* [WHAT YOU SHOULD DO]: Where the listing below reaches the line containing "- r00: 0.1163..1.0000", start writing out lines exactly, and stop once the line containing "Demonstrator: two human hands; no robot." has been written.
::: RECORDS FOR THIS TASK :::
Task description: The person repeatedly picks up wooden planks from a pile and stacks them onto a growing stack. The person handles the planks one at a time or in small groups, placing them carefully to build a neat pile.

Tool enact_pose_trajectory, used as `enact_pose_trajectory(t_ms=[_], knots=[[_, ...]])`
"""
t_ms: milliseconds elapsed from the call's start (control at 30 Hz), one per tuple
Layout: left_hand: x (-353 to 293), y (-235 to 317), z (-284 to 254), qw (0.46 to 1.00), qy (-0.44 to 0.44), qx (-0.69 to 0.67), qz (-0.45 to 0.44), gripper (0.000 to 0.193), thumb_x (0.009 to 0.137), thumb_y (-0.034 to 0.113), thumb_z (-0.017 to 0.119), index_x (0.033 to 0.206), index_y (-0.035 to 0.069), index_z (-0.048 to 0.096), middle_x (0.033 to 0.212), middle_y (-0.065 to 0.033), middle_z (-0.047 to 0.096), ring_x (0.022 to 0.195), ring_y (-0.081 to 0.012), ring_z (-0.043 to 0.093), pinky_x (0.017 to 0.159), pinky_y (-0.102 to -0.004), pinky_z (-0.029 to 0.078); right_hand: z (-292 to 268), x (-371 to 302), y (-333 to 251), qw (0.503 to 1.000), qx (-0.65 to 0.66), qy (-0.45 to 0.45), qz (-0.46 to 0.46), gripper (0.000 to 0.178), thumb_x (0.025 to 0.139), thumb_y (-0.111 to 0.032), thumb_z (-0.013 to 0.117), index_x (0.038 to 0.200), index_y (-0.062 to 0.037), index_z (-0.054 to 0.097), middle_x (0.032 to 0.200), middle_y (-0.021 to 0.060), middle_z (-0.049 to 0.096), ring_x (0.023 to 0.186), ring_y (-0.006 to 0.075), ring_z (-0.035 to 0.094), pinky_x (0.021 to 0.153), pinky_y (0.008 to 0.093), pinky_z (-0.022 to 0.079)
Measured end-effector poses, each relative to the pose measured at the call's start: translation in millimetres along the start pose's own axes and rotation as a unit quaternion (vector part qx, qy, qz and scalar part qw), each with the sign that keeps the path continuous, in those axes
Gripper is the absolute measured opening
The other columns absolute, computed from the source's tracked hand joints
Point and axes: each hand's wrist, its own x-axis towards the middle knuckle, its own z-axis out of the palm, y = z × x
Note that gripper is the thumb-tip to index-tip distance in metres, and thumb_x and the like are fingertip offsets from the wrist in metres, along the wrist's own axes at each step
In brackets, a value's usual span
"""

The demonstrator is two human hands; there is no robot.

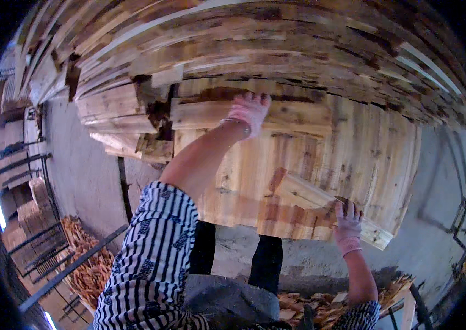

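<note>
My left hand (pixel 248 113), in a pale pink glove with the fingertips bare, reaches to the far side of a wide wooden panel surface (pixel 365 148). Its fingers curl over the far edge of a long wooden board (pixel 299 116) that lies crosswise there; the thumb is hidden. At the near right, my right hand (pixel 348 225), gloved alike, grips a shorter wooden board (pixel 312 193) close to its right end. That board lies at a slant across the panel surface, its left end farther from me.
A high stack of planks (pixel 277 49) rises along the far side. Thick boards (pixel 114 107) are piled at the left. Wood scraps (pixel 81 258) fill the lower left beside metal bars (pixel 73 267), and more scraps (pixel 321 305) lie near my body. Grey concrete floor (pixel 79 143) surrounds the panels.
</note>
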Motion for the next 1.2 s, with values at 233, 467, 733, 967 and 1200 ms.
enact_pose_trajectory(t_ms=[233, 467, 733, 967, 1200], knots=[[9.5, -10.6, -11.1, 0.997, 0.064, 0.034, 0.016, 0.088, 0.071, 0.025, 0.077, 0.145, 0.006, 0.032, 0.134, -0.0211, 0.05, 0.124, -0.0364, 0.052, 0.099, -0.0529, 0.048, -1.4, -0.6, 7.3, 0.997, -0.007, 0.068, -0.033, 0.082, 0.078, -0.024, 0.076, 0.15, -0.0163, 0.038, 0.139, 0.0235, 0.044, 0.129, 0.0458, 0.044, 0.108, 0.0608, 0.036], [11.3, -18.1, -33.5, 0.997, -0.035, -0.016, -0.063, 0.112, 0.068, 0.03, 0.085, 0.154, 0.008, 0.018, 0.156, -0.0229, 0.031, 0.143, -0.0403, 0.032, 0.114, -0.0517, 0.034, -84.2, 60.5, 35.5, 0.99, -0.041, 0.123, -0.052, 0.074, 0.082, -0.017, 0.069, 0.149, -0.0237, 0.04, 0.136, 0.02, 0.048, 0.123, 0.0406, 0.051, 0.102, 0.0559, 0.042], [10.5, 0.6, -34.0, 0.985, -0.119, -0.031, -0.125, 0.119, 0.067, 0.028, 0.089, 0.155, 0.004, 0.012, 0.161, -0.0263, 0.022, 0.148, -0.0425, 0.023, 0.121, -0.052, 0.024, -107.9, 177.7, 80.0, 0.976, 0.011, 0.143, -0.162, 0.064, 0.087, -0.01, 0.059, 0.141, -0.0411, 0.045, 0.147, 0.0102, 0.046, 0.128, 0.035, 0.049, 0.097, 0.0511, 0.047], [21.2, -7.3, -27.1, 0.988, -0.122, 0.0, -0.091, 0.12, 0.07, 0.033, 0.087, 0.156, 0.0, 0.01, 0.161, -0.0274, 0.022, 0.147, -0.0434, 0.023, 0.12, -0.0505, 0.027, -123.3, 192.2, 113.8, 0.963, -0.039, 0.213, -0.162, 0.056, 0.092, -0.018, 0.055, 0.144, -0.0381, 0.045, 0.141, 0.0073, 0.049, 0.126, 0.0357, 0.05, 0.102, 0.0518, 0.046], [45.0, -18.1, -2.9, 0.999, -0.025, 0.029, 0.003, 0.085, 0.079, 0.027, 0.07, 0.146, 0.004, 0.024, 0.143, -0.0268, 0.039, 0.13, -0.0391, 0.044, 0.103, -0.0538, 0.04, -128.2, 200.8, 79.2, 0.976, -0.016, 0.146, -0.159, 0.054, 0.092, -0.012, 0.06, 0.144, -0.0234, 0.051, 0.151, 0.0185, 0.044, 0.137, 0.0425, 0.041, 0.115, 0.0503, 0.035]])
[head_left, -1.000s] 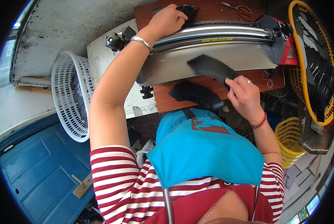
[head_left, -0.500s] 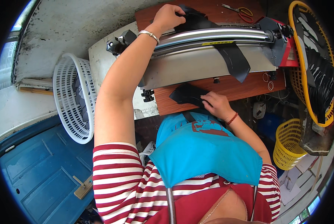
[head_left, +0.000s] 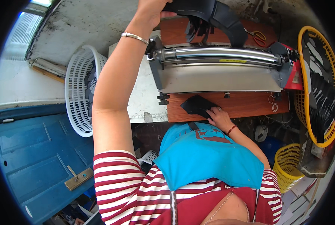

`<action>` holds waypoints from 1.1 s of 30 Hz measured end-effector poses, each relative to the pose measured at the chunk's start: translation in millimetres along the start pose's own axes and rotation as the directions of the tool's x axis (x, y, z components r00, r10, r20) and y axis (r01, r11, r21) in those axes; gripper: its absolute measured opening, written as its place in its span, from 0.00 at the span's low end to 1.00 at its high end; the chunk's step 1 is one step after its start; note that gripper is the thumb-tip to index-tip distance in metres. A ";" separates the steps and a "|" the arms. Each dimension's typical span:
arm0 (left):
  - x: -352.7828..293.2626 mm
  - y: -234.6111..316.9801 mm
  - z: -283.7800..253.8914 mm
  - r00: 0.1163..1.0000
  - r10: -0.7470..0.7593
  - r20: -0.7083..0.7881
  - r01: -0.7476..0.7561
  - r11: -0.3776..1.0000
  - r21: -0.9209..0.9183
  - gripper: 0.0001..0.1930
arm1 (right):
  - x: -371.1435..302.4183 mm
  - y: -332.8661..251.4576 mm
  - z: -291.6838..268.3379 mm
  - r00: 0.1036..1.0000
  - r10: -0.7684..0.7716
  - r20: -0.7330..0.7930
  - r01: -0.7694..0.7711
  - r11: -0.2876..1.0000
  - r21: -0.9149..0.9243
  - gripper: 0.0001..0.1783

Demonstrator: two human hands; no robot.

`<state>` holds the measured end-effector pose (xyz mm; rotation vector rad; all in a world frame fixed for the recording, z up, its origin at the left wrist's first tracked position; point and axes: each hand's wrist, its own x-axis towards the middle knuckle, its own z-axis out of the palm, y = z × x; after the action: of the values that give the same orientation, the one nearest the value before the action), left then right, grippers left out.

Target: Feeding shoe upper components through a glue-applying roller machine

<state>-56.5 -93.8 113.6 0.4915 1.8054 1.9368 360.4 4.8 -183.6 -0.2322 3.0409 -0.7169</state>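
At the top edge, my left hand [head_left: 154,10] grips several long black leather-like pieces [head_left: 227,24], lifted behind the roller machine [head_left: 220,53]. Part of that hand is cut off by the picture's edge. The pieces hang in curved flaps toward the far side of the rollers. My right hand [head_left: 221,120] is low on the near board, its fingers closed on the near edge of a flat, dark cut piece [head_left: 197,105]. Between the two hands lies the machine's sloping metal plate [head_left: 220,78], with a yellow label strip above it.
Scissors [head_left: 256,37] with red and yellow handles lie behind the machine. A white basket [head_left: 74,90] with dark pieces stands at left, an orange-yellow basket [head_left: 300,97] of black and pale pieces at right. Lower right is a yellow basket [head_left: 287,165]. A blue door [head_left: 36,150] is at left.
My left hand has risen, lifting black pieces from behind the rollers. The black strip that lay over the metal plate is gone from there. My right hand stays at the near piece. The view has shifted.
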 end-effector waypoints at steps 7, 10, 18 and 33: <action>-60.2 110.2 -182.7 0.951 0.207 -0.231 -0.250 0.953 -0.173 0.08 | -7.4 11.2 -9.5 0.999 -0.034 0.012 0.032 0.990 0.140 0.21; -114.3 132.9 -254.9 0.750 0.451 -0.484 -0.433 0.888 0.156 0.05 | -5.5 14.9 -4.9 0.999 -0.040 -0.031 0.044 0.985 0.164 0.18; -227.9 11.4 -415.0 0.550 0.760 -0.347 0.078 0.366 0.927 0.09 | 5.1 13.2 -7.7 0.989 -0.084 -0.120 0.097 0.989 0.108 0.12; -170.2 -48.1 -205.3 0.672 0.715 -0.195 -0.272 0.482 0.833 0.13 | 5.0 -54.6 -212.5 0.920 -0.057 -0.387 0.106 0.988 0.108 0.18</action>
<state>-21.0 -356.2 55.8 0.9428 3.1969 1.6244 354.2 50.0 31.1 -0.2442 3.3462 -1.0767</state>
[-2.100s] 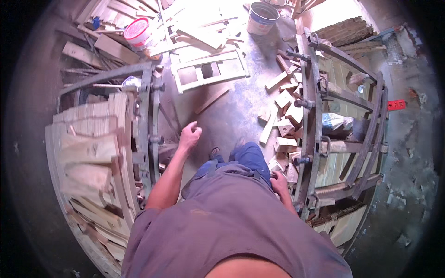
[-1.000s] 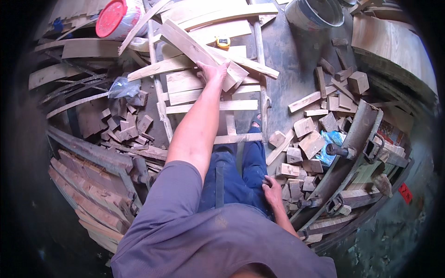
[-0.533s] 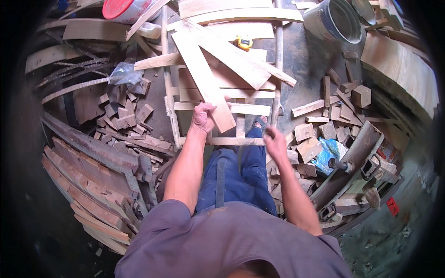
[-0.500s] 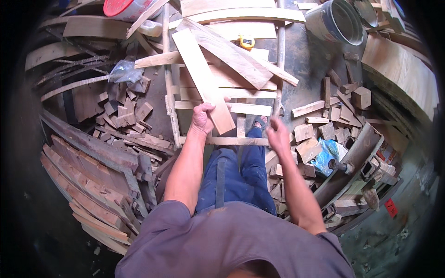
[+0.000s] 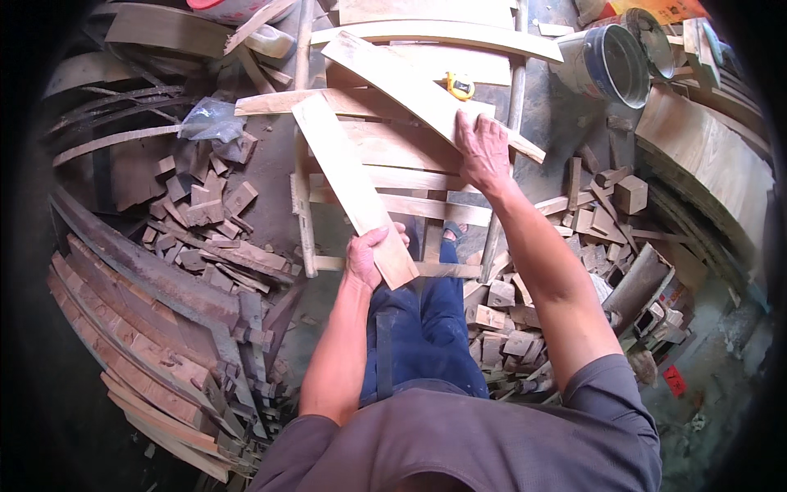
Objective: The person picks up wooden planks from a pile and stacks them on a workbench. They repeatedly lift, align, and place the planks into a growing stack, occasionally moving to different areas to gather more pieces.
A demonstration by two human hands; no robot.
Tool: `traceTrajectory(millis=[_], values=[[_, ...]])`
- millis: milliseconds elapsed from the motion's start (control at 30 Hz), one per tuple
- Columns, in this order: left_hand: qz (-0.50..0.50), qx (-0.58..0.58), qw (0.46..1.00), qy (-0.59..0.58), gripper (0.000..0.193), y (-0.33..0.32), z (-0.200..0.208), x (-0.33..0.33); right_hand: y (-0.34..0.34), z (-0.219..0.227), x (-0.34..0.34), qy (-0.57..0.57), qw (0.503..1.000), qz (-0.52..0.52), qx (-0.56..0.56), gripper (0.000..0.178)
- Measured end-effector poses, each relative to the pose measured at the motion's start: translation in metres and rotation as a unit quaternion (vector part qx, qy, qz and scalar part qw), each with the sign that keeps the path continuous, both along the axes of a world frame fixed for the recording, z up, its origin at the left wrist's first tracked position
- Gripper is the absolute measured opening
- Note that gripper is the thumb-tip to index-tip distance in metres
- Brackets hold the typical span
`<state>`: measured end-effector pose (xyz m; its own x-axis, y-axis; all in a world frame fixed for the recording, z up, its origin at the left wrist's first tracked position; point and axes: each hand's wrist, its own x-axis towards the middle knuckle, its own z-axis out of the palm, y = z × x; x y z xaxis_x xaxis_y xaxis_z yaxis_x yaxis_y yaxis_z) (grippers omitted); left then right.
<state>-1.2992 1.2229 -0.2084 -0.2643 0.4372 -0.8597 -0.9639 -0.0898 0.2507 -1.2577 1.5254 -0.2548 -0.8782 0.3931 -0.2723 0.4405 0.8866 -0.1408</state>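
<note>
My left hand (image 5: 375,256) grips the near end of a pale, flat wooden board (image 5: 344,176), its thumb on top and fingers around the right edge. This board slants away to the far left, over the wooden rack. My right hand (image 5: 484,152) has hold of the near right end of a second wooden board (image 5: 393,82), fingers laid over its end; where the thumb sits is hidden. That board slants up to the far left, above other planks. Just beyond my right hand lies a yellow tape measure (image 5: 460,86).
The slatted rack (image 5: 302,205) carries several planks, one a long curved piece (image 5: 434,31). Offcut heaps lie left (image 5: 205,209) and right (image 5: 602,221). A grey bucket (image 5: 607,66) stands far right. Curved boards (image 5: 139,328) are stacked left, beside a metal beam (image 5: 147,258). A plastic bag (image 5: 213,121) lies left.
My right hand has moved forward and left from beside the rack onto the second board, whose face now looks paler. My left hand and its board appear lower in the view, which has shifted.
</note>
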Motion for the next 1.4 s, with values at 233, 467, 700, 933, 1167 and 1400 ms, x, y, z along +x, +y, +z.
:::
* [REPLY]:
  - r00: 0.1163..1.0000
  - r10: -0.7470..0.7593
  - r20: -0.7083..0.7881
  - r01: -0.7476..0.7561
  - r11: -0.3776..1.0000
  - r21: -0.9209..0.9183
  - gripper: 0.0001..0.1930
arm1 (right):
  - x: -371.1435..302.4183 mm
  - y: -332.8661..251.4576 mm
  - z: -291.6838..268.3379 mm
  - r00: 0.1036..1.0000
  - r10: -0.7684..0.7716
  - r20: -0.7330..0.7930
  - r01: -0.7694..0.7711
  - r11: -0.2876..1.0000
  - r21: -0.9149..0.9243
  - gripper: 0.0001..0.1783

Demonstrator: two human hands; no robot.

The answer has been written out in full.